So I'm trying to allow a form to add data to a mySQL table. I have this form
<form name="addBook" action="addBook.php" method="post" >
ISBN: <input type="text" name="isbn"><br />
Name: <input type="text" name="name"><br />
Edition: <input type="text" name="edition"><br />
Author: <input type="text" name="author"><br />
Class: <input type="text" name="class"><br />
Department: <input type="text" name="department"><br />
Condition: <input type="text" name="condition"><br /><br />
<input type="submit" value="Add Book">
</form>
Where addBook.php is...
<?php
$con=mysqli_connect("cclloyd.com","cclloyd","","Inventory");
// Check connection
if (mysqli_connect_errno()) {
echo "Failed to connect to MySQL: " . mysqli_connect_error();
}
// escape variables for security
$isbn = mysqli_real_escape_string($con, $_POST['isbn']);
$name = mysqli_real_escape_string($con, $_POST['name']);
$edition = mysqli_real_escape_string($con, $_POST['edition']);
$author = mysqli_real_escape_string($con, $_POST['author']);
$class = mysqli_real_escape_string($con, $_POST['class']);
$department = mysqli_real_escape_string($con, $_POST['department']);
$condition = mysqli_real_escape_string($con, $_POST['condition']);
$sql="INSERT INTO Books (isbn, name, edition, author, class, department, condition)

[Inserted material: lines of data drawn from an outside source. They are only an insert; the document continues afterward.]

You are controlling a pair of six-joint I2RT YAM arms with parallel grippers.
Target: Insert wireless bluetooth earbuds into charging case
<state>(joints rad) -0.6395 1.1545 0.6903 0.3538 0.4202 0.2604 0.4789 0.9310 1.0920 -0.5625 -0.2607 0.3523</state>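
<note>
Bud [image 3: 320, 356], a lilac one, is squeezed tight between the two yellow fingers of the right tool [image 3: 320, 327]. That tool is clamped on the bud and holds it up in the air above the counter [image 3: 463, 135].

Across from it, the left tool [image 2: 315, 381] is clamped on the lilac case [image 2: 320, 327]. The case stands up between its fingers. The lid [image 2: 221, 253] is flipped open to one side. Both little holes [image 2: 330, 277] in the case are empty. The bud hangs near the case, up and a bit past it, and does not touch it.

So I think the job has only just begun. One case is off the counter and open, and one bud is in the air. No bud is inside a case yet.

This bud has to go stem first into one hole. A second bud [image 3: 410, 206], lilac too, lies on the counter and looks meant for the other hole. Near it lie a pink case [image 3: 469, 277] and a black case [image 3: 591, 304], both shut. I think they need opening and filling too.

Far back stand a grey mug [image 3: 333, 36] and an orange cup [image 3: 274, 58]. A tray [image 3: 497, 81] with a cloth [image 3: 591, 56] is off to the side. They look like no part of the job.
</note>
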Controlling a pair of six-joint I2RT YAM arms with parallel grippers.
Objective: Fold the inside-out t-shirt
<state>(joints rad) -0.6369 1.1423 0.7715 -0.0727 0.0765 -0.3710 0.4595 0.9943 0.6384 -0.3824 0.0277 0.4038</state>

VALUES ('$isbn', '$name', '$edition', '$author', '$class', '$department', '$condition')";
if (!mysqli_query($con,$sql)) {
die('Error: ' . mysqli_error($con));
}
mysqli_close($con);
header('Location: http://umassd.cclloyd.com/bookadded.php' ) ;
?>
And when I executed it, I get this error. "Error: You have an error in your SQL syntax; check the manual that corresponds to your MySQL server version for the right syntax to use near 'condition) VALUES ('l', 'lk', 'l', 'k', 'j', 'h', 'h')' at line 1"
Where those were just random things I put in to fill the form. Where is the error? I looked online a lot and they all say to enter it like I have it.